» WHAT THE EXERCISE ASKS
Your reply should consist solely of the lines from the start of the material below through the line containing "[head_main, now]", reproduced exactly.
== Segment start ==
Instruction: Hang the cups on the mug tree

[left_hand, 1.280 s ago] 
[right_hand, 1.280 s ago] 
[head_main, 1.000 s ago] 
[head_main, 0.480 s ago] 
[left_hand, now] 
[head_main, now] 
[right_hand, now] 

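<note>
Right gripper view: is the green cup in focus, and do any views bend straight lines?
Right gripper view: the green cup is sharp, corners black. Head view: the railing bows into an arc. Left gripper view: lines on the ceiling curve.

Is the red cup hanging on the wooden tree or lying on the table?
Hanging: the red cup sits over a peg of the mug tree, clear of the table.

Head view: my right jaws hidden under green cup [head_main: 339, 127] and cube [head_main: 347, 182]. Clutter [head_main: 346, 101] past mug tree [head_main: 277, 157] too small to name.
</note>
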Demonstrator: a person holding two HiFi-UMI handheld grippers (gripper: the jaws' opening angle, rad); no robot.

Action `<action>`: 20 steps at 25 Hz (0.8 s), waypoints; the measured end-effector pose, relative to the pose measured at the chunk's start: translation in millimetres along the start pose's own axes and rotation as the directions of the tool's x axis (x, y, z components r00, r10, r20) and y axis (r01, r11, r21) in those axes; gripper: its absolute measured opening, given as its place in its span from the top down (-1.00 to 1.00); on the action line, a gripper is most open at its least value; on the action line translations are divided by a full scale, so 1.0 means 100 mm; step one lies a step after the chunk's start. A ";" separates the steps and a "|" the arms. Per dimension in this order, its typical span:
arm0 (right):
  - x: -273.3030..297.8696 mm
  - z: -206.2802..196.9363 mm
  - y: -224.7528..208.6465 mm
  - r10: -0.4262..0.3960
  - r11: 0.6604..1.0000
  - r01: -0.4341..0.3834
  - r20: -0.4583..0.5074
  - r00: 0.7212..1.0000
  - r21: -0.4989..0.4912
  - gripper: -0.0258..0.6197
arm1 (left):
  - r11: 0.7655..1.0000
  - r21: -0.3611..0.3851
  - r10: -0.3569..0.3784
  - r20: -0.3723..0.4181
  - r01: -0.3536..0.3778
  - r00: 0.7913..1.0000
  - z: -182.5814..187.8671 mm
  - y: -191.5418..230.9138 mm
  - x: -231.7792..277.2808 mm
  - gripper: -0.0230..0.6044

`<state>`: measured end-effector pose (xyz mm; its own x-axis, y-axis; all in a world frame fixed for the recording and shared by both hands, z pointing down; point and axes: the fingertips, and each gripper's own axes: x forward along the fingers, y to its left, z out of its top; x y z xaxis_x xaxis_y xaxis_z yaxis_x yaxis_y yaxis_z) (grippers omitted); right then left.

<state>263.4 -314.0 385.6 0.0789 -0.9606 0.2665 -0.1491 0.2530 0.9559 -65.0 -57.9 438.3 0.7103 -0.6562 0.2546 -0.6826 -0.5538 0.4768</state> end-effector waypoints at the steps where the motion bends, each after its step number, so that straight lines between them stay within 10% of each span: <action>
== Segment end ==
» RESULT FOR THIS TASK
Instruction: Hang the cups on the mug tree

[left_hand, 1.280 s ago] 
[right_hand, 1.280 s ago] 
[head_main, 1.000 s ago] 
[head_main, 0.480 s ago] 
[left_hand, now] 
[head_main, now] 

Work on this exercise has been finished.